# I hitched Chanel!



## JaniceZ (Dec 11, 2010)

I was hoping to wait until Chanel is perfectly comfortable in the cart before I shared pictures. But Im to excited to be finished exams (On Wednesday




), And back to coming home on weekends when I can visit my girls



.

These pictures were taken at the end of November, Chanels 4th time being hitched



(please excuse my lack of fashion, I was home for the weekend and it was warm in waterloo, so I was caught without my own winter clothes



)

Ground Driving beforehand






And Hitched




















We loose the headset in this one, but I hope she will eventually trot like this and keep her head set






Thanks to Devon for the pictures!












Also, Do you think the shafts are at to much of an angle? I noticed that the next time i hitched her, and set them down a notch, but then they seemed to low.


----------



## Minxiesmom (Dec 11, 2010)

She looks very nice. Great headset for a green horse. Good job! The shafts do look a little high.


----------



## ThreeCFarm (Dec 11, 2010)

She looks great!! I would drop the shafts a hole.


----------



## RhineStone (Dec 11, 2010)

She looks like she has a lot of promise! I wouldn't worry about the head set too much. Green horses have to learn to pull with their hind ends instead of their chests. Once that happens, the head set follows.

I would agree about dropping the tugs a notch, too. That will also make you feel a little more comfortable, as you will be more balanced.

Myrna


----------



## Ashley (Dec 11, 2010)

I would be careful with her, isnt she just 2?


----------



## jleonard (Dec 11, 2010)

She looks wonderful!



They grow up so fast, seems like she was just born. Great job with her and keep us updated on her progress!


----------



## JaniceZ (Dec 11, 2010)

Thanks everyone! I just love this mare



.

Myrna, How would I go about teaching her to pull with her hind end, or is that something that comes with time?

Ashley, Thank you for your concern. There should be more people willing to gently tell people when they are doing something potentially dangerous with thier animals. That being said, rest assured that Chanel is well taken care of, and not under any more stress then a mare 2.5 months short of being three should be. She is never hitched any longer then 15 minutes, since at this point I am just concentrating on desensitizing. She always has plenty of energy to play after she is done



. Believe me there is nothing in the world more important to me then the well being of my horses.


----------



## RhineStone (Dec 12, 2010)

Yes, they need time to figure that out. Don't "ask" for any headset as of yet. True headset comes from the back to the front. Anything else is false collection and creates a hollow horse. It is not uncommon for a good driving horse to take a year to learn to work off their hind (considering that we don't work our green horses everyday. A horse in "training" might come along faster).
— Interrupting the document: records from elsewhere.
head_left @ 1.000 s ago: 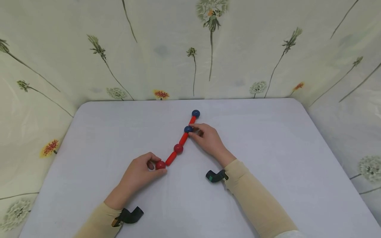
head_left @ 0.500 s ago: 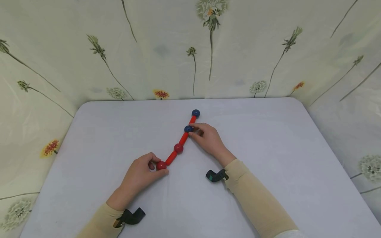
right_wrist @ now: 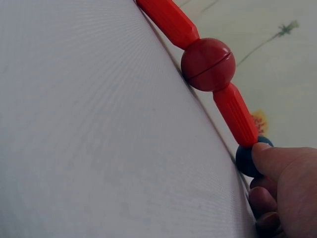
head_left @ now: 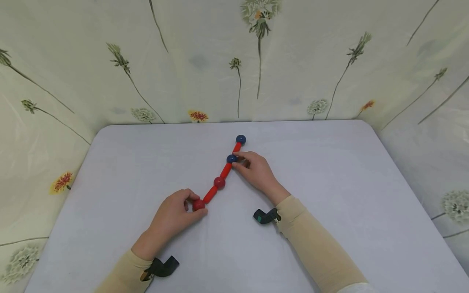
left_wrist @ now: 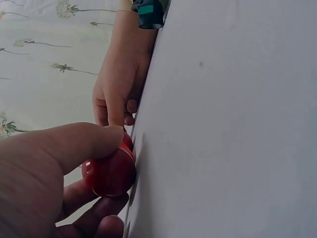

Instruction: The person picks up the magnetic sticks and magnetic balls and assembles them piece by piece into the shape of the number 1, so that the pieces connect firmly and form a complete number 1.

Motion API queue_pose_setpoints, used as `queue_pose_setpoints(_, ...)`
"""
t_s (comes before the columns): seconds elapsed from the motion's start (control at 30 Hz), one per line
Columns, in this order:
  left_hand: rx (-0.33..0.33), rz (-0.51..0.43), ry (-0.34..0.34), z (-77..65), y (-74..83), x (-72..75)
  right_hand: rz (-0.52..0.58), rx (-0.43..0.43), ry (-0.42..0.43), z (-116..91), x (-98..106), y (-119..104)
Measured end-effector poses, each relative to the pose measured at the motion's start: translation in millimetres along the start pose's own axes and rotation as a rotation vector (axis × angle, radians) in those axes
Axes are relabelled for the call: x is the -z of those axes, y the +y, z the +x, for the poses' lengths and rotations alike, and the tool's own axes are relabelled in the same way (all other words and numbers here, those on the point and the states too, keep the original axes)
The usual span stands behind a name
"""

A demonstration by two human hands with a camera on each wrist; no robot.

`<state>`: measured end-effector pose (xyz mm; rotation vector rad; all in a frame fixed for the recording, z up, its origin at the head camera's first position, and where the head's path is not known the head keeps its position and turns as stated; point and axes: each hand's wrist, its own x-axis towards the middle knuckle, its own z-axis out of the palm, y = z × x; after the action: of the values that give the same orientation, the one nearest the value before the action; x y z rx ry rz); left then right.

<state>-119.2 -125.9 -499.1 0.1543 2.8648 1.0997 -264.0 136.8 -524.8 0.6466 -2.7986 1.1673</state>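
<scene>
A chain of balls and short red rods lies slantwise on the white table. My left hand point(head_left: 170, 213) pinches the nearest red ball point(head_left: 198, 204) between thumb and fingers, right at the end of a red rod point(head_left: 210, 194). That rod leads to a second red ball point(head_left: 219, 182), then another red rod point(right_wrist: 236, 115) runs on to a blue ball point(head_left: 231, 158). My right hand point(head_left: 256, 173) pinches this blue ball, its thumb also showing against it in the right wrist view. Beyond, a third rod point(head_left: 237, 147) joins a far blue ball point(head_left: 240, 139).
The white-covered table point(head_left: 329, 183) has rounded far corners. A pale curtain point(head_left: 293, 61) printed with dandelions hangs behind and along both sides. Dark wrist cameras stick out by each sleeve, one near the left hand point(head_left: 164, 266) and one by the right point(head_left: 265, 216).
My left hand has shifted slightly right with the red ball, bringing it up close to the rod's end. My right hand and the rest of the chain stay nearly still.
</scene>
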Motion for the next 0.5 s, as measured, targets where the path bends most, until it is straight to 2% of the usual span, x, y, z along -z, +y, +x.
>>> queue_pose_setpoints(0.5,0.006,-0.026,0.032,-0.1,0.3,-3.8,-0.001,-0.011,-0.006,0.0,0.8,-1.5)
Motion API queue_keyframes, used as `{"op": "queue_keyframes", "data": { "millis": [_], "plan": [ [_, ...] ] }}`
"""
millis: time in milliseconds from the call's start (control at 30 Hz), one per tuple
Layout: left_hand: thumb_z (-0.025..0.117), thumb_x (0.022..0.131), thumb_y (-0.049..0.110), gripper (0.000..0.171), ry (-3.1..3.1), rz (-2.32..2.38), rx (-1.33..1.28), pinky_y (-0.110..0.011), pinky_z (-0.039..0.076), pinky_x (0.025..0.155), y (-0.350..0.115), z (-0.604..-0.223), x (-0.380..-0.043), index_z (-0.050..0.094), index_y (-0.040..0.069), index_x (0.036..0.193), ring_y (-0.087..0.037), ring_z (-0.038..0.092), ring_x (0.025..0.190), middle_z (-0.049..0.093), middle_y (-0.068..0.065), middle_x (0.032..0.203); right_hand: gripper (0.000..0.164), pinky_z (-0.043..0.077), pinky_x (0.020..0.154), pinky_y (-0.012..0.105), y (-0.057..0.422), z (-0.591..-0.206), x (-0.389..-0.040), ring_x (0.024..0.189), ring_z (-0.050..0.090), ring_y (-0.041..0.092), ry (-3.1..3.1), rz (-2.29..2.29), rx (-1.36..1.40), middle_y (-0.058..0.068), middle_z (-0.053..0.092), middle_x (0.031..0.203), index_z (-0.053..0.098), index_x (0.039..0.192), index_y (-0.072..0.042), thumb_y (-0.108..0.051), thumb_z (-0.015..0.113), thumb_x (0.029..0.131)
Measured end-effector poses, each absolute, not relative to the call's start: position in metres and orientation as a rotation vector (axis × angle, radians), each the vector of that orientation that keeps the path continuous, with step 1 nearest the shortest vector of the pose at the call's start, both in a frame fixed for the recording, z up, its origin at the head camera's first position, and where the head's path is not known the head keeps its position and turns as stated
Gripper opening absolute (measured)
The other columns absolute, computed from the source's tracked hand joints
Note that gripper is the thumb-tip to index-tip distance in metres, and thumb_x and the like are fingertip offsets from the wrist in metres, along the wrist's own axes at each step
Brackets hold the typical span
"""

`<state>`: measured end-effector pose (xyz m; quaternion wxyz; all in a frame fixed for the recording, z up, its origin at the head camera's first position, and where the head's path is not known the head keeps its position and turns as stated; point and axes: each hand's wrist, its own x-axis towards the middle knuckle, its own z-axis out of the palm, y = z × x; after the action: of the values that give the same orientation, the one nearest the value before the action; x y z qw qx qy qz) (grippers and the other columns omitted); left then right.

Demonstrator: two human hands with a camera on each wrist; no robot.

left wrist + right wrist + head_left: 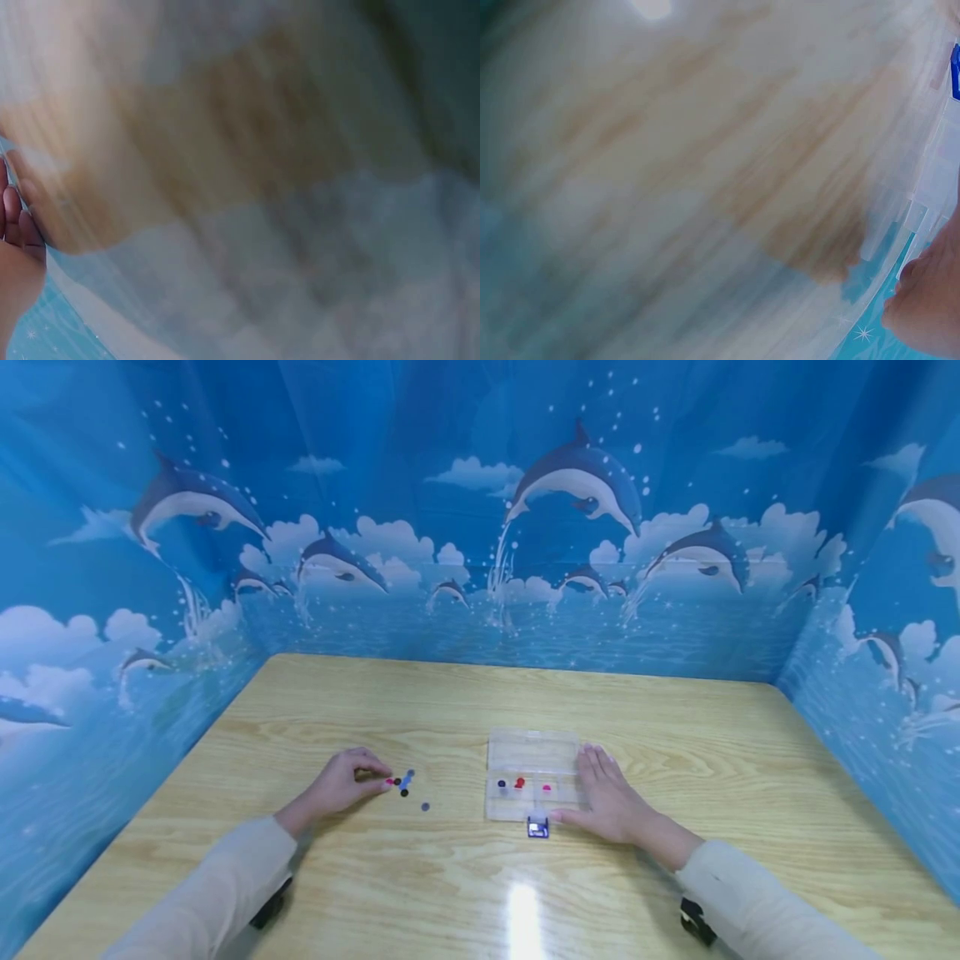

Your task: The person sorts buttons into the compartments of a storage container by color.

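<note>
At the left, my left hand point(351, 781) bends its thumb and forefinger together at a small pinkish-red disc point(390, 782), pinching it at the edge of a loose group. Around the fingertips lie black discs point(404, 792) and blue pieces point(407, 779), button-like and small. A clear plastic box point(497, 810) lies with its lid point(532, 752) folded back, away from me. Its compartments hold a dark disc point(502, 784), red pieces point(520, 783) and a pink one point(547, 788). My right hand point(611, 802) rests along the box's right side, fingers extended and thumb by the front edge.
A blue clasp-like part point(537, 827) sits at the box's front edge. One grey-blue disc point(425, 807) lies apart from the group, nearer the box. Dolphin-print curtains point(480, 527) stand around the wooden table point(420, 893). Both wrist views mostly show blurred tabletop.
</note>
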<state>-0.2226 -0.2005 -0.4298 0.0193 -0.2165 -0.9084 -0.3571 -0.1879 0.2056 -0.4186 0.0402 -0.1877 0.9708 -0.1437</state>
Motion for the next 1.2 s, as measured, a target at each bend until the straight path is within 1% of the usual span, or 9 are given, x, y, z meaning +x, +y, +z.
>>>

Eventually, transition work will also help them understand to use their butt. It's almost like a lightbulb when they figure it out because is a lot less work for them, but they have to develop the muscling as well.

Myrna


----------



## MiLo Minis (Dec 12, 2010)

She is looking good Janice! And I agree, you need to drop the shafts down a hole. If a full hole is too much you can punch one in between. You might find you can pick her breast collar up a hole as well. It is always hard to tell when they are fluffy but I find that when I have it set properly for a clipped horse it always looks like it is too high on that same horse when it's fluffy, although it is actually fine. Yours looks okay so I am thinking it might be a bit too low.


----------



## wendyluvsminis (Dec 13, 2010)

Wow! She is really beautiful and what a lovely mover! Great new driver!


----------



## hobbyhorse23 (Dec 13, 2010)

Holy heck, how is it possible that Chanel is in the cart?!? Eeeeeeee!!





She really does look lovely, you've done a wonderful job with her and you know I don't say that lightly.



She's tense and a little hollow in the ground-driving photo and the first driving one but is doing better in the second and third photos and that last one is awesome! That's how she should move, and at this stage her nose is almost certainly going to be in front of the vertical as she concentrates on rounding her back and striding under herself like that. Let her! Don't throw away the reins and allow her to string out but know that the headset will come as she learns how to use her body. As Myrna said, having the head on the vertical is a side effect of proper movement not an silhouette to be strived for all on its own. Trying to squish the front of the horse into an outline with a tightly strapped-in check and martingale and ignoring the back sabotages the horse's natural power.

Thank you for sharing the photos and I'm so pleased to see her doing well!

Leia


----------



## dreaminmini (Dec 13, 2010)

She looks beautiful. Looking forward to seeing her at the shows this year.


----------



## drivin*me*buggy (Dec 13, 2010)

SHe is a very pretty filly



SHe looks like she will be a delightful driving horse. You both are off to a great start. Let her develop and build the strength she needs to work correctly. She is a gem





Angie


----------



## Taylor Richelle (Dec 14, 2010)

*Congrats! Looks like your going to have some fun with her. She's beautiful! *


----------



## JaniceZ (Dec 15, 2010)

Thanks everyone!Im so happy and excited that she is doing so well!


----------